■ **TASK PROMPT**
For this exercise, retype the lines from the one that holds "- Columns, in" through the one that holds "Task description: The" in the records below, both included, exactly and without pictures.

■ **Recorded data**
»»
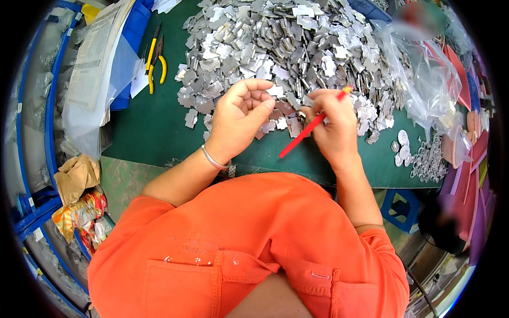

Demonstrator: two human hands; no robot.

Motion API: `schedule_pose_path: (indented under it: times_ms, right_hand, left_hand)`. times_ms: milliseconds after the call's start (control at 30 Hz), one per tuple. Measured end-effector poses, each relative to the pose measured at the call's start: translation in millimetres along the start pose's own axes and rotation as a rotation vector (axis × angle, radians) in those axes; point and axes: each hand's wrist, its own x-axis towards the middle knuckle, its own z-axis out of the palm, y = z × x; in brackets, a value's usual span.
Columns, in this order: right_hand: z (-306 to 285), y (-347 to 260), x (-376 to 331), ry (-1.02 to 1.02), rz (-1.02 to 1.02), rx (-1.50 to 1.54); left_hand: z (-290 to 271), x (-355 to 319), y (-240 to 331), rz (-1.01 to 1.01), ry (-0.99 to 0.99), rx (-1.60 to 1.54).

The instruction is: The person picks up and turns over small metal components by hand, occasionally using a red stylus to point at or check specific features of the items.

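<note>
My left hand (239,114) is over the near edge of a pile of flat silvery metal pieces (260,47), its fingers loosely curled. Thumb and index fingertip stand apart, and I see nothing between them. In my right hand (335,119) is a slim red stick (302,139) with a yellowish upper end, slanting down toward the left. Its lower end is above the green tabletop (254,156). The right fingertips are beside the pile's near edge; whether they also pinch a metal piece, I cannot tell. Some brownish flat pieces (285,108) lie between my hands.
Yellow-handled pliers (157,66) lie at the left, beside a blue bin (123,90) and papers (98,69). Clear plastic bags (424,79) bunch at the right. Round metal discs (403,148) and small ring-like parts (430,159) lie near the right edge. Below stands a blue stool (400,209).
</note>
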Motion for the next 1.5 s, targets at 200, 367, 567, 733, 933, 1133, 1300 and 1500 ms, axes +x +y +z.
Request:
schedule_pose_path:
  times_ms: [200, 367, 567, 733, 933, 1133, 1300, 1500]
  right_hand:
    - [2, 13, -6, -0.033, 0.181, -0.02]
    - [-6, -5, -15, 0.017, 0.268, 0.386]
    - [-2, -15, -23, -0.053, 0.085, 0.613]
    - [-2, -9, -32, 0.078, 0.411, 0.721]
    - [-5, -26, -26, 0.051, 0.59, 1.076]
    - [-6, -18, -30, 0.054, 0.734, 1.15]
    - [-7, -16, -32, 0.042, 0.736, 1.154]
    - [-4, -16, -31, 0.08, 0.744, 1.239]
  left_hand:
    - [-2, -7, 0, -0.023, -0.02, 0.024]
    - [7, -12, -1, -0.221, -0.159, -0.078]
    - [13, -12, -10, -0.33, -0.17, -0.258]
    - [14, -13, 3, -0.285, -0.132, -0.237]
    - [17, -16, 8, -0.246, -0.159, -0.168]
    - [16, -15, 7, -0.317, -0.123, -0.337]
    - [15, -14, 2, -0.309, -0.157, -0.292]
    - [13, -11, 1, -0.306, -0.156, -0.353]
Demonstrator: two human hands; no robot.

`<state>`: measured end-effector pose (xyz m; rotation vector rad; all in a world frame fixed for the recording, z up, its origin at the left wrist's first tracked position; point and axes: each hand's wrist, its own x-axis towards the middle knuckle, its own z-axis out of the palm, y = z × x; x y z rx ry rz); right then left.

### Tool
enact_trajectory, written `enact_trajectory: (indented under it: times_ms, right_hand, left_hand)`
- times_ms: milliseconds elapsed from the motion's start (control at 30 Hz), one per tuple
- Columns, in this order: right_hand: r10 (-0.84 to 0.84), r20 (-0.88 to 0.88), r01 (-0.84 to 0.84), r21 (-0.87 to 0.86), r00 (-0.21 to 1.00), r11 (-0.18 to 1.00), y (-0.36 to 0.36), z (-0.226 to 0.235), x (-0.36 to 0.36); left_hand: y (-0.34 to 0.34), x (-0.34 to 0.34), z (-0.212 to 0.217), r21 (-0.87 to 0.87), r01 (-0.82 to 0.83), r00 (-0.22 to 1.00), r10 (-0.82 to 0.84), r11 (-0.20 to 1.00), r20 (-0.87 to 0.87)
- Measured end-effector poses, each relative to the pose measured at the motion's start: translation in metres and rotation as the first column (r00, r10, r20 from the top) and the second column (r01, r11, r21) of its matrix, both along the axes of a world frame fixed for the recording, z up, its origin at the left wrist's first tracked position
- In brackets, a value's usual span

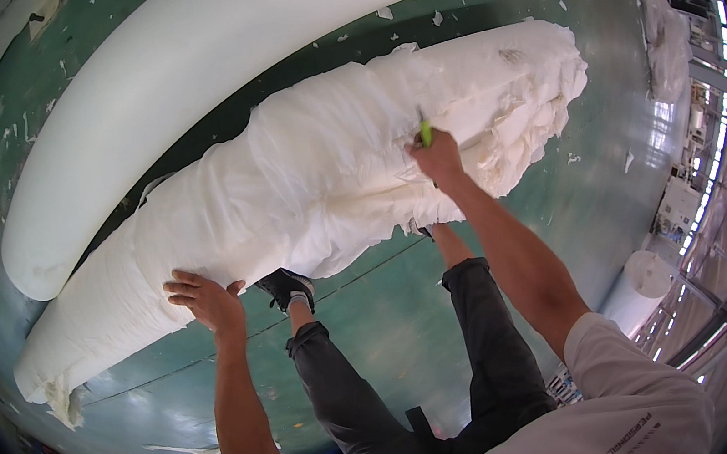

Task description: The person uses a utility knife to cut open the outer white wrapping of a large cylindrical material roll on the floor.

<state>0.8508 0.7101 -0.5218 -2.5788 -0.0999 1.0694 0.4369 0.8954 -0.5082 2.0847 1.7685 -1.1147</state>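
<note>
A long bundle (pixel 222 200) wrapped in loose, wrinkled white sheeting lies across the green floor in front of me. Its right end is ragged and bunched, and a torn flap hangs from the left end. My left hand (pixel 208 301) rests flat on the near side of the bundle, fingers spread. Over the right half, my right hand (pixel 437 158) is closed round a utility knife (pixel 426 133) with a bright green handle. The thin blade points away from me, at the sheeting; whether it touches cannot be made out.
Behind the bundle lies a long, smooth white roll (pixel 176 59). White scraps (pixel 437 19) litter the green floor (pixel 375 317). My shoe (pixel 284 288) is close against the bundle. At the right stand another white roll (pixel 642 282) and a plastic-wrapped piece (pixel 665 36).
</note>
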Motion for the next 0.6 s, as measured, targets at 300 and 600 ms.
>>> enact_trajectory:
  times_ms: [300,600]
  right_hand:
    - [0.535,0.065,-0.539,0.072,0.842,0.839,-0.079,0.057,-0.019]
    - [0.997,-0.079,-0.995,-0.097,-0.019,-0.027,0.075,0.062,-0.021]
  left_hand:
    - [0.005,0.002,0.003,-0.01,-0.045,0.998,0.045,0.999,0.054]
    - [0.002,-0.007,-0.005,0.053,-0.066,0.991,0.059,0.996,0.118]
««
■ **RESULT OF THE EXERCISE**
- Columns, in this order: right_hand: r10 (-0.84 to 0.84), r20 (-0.88 to 0.88), r01 (-0.84 to 0.84), r21 (-0.87 to 0.86), r00 (-0.21 to 1.00), r11 (-0.18 to 1.00), y (-0.36 to 0.36), z (-0.226 to 0.235), x (-0.36 to 0.36); left_hand: y (-0.34 to 0.34), x (-0.34 to 0.34), z (-0.212 to 0.217), r21 (-0.87 to 0.87), r01 (-0.82 to 0.83), r00 (-0.22 to 1.00), r10 (-0.82 to 0.84), r11 (-0.20 to 1.00), r20 (-0.87 to 0.87)
- Measured end-effector poses, each relative to the pose measured at the motion's start: translation in metres and rotation as the first column (r00, r10, r20 from the top) and the second column (r01, r11, r21) of its matrix, both along the axes of a world frame fixed for the recording, z up, its origin at the left wrist's first tracked position
- In brackets, a value's usual span


Task description: The person uses a utility knife to cut open the outer white wrapping of a large cylindrical material roll on the floor.

There is no more to add to the answer.